Yup!  All we need is $100K in equipment, and some graduate students to run all of the repetitive analysis.  Ah, to be back in school!



GeorgeM said:


> Yes, it seems that way, thanks!


George, Sorry I neglected to include this in my original post.  But, to put all of this in perspective (and for those who didn't read the article), keep in mind, that the primary issues, addressed in Dunn's article are 1) The purpose of "superfatting," or lye discounting, is "to cope with the fundamental uncertainty in the SAP values," and 2) according to the "superfatting hypothesis, "some oil remains unsaponified, and that this unsaponified oil consists mainly of the last oil added, usually at trace." (Which he disproves)


----------



## n6561echo (Feb 19, 2020)

n6561echo said:


> Yup!  All we need is $100K in equipment, and some graduate students to run all of the repetitive analysis.  Ah, to be back in school!





n6561echo said:


> Yup!  All we need is $100K in equipment, and some graduate students to run all of the repetitive analysis.  Ah, to be back in school!





GeorgeM said:


> Yes, it seems that way, thanks!


George, Sorry I neglected to include this in my original post.  But, to put all of this in perspective (and for those who didn't read the article), keep in mind, that the primary issues, addressed in Dunn's article are 1) The purpose of "superfatting," or lye discounting, is "to cope with the fundamental uncertainty in the SAP values," and 2) according to the "superfatting hypothesis, "some oil remains unsaponified, and that this unsaponified oil consists mainly of the last oil added, usually at trace." (Which he disproves)


GeorgeM said:


> Ok yeah, I meant "oils", lol! I guess what I am trying to ask is this: Are all oils you put in a recipe being superfatted equally?
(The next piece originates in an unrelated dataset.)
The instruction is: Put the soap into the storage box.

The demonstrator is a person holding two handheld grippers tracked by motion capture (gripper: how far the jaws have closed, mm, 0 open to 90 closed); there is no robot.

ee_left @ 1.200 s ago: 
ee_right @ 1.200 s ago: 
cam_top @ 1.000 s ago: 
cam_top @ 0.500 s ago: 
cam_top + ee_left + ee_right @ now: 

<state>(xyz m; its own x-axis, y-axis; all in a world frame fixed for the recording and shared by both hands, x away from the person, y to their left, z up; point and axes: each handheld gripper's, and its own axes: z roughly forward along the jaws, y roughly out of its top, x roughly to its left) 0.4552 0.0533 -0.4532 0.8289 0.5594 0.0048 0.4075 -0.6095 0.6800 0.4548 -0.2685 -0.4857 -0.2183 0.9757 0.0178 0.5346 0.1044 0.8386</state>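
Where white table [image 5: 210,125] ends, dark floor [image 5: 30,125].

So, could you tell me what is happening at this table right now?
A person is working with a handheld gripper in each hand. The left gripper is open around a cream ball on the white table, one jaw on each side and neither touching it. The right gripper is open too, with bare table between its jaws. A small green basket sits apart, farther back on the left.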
Doesn't that depend on the SAP value of each oil?


Hi George, I went back and reread some of the posts, related to this issue.  Let me see if I can clarify some of the points he made, and why they are important.  Keep in mind that this paper discusses ONLY, the issue of Superfatting and the Lye Discount.
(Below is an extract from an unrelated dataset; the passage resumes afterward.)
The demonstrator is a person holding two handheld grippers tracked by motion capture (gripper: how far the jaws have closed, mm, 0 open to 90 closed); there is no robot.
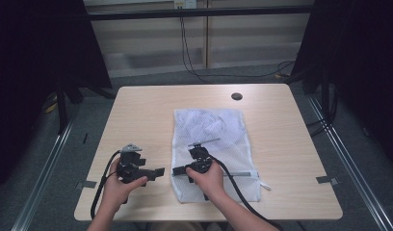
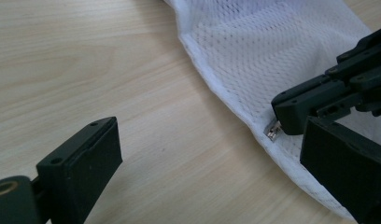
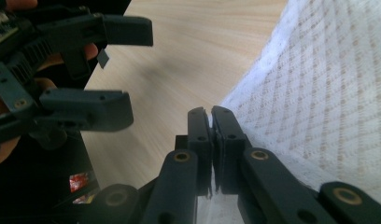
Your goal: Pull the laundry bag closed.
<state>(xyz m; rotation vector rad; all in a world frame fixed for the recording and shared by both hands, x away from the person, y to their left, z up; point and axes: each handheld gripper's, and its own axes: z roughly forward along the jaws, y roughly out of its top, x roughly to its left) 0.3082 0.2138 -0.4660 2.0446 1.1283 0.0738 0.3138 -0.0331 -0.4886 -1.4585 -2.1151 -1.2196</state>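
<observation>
A white mesh laundry bag (image 1: 214, 134) lies flat in the middle of the table (image 1: 146, 110), its zipper (image 1: 245, 173) running across near the front end. My right gripper (image 1: 177, 171) points left at the bag's front-left corner, its jaws shut on the small metal zipper pull (image 2: 272, 130). In the right gripper view the right gripper (image 3: 209, 116) is pressed shut at the edge of the mesh bag (image 3: 328, 93). My left gripper (image 1: 158, 172) rests just left of the bag, open and holding nothing. Its jaws (image 2: 209, 140) straddle bare wood and the bag's hem (image 2: 235, 70).
A dark round hole (image 1: 236, 96) sits in the table near its far edge. Bare wood extends left and right of the bag. Cables (image 1: 189, 57) hang at the back, and black curtains flank the table. The left gripper (image 3: 128, 70) and its hand fill the upper left of the right gripper view.
</observation>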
1) In paragraph 1, page 2, he states "To cope with the fundamental uncertainty in the SAP value, soapmakers engage in two related practices, lye
discounting, and superfatting.
2)  In paragraph 3, pg2, while discusses adding 5% shea oil at trace, he suggests that soapers believe this oil will remain unsaponified.  Then, after 
describing the details of his experiments, and the reasons he used the oil combinations he did; he gives us the CONCLUSION ( a standard part of
all scientific papers), in which he states:  a) "In NO instance was the superfatting  hypotheseis supported.  b) There appears to be no real difference
between discounting lye and superfatting.  The composition of the unsaponified oil, in the finished soap, DOES NOT depend on order in which the oils were added."  He suggests that those adding extra oil at trace, appears to be going through a lot of extra, unnecessary  work'
3)  Lastly, and perhaps most import to soapers, he states, "The oil component (fatty acid) which reacts most slowly with the lye will be more concentrated in the unsaponified oil, than in the original oil blend." What's important here,  is that these tend to be the UNSATURATED, mono, and polyunsaturated oils.  While these are known to be the conditioning, and moisturizing, they are also the oils most susceptible to oxidation, and the DOS.

The takeaway from this study is:  SIMPLIFY YOUR PROCESS, and CHOOSE  YOUR OILS ACCORDINGLY .


----------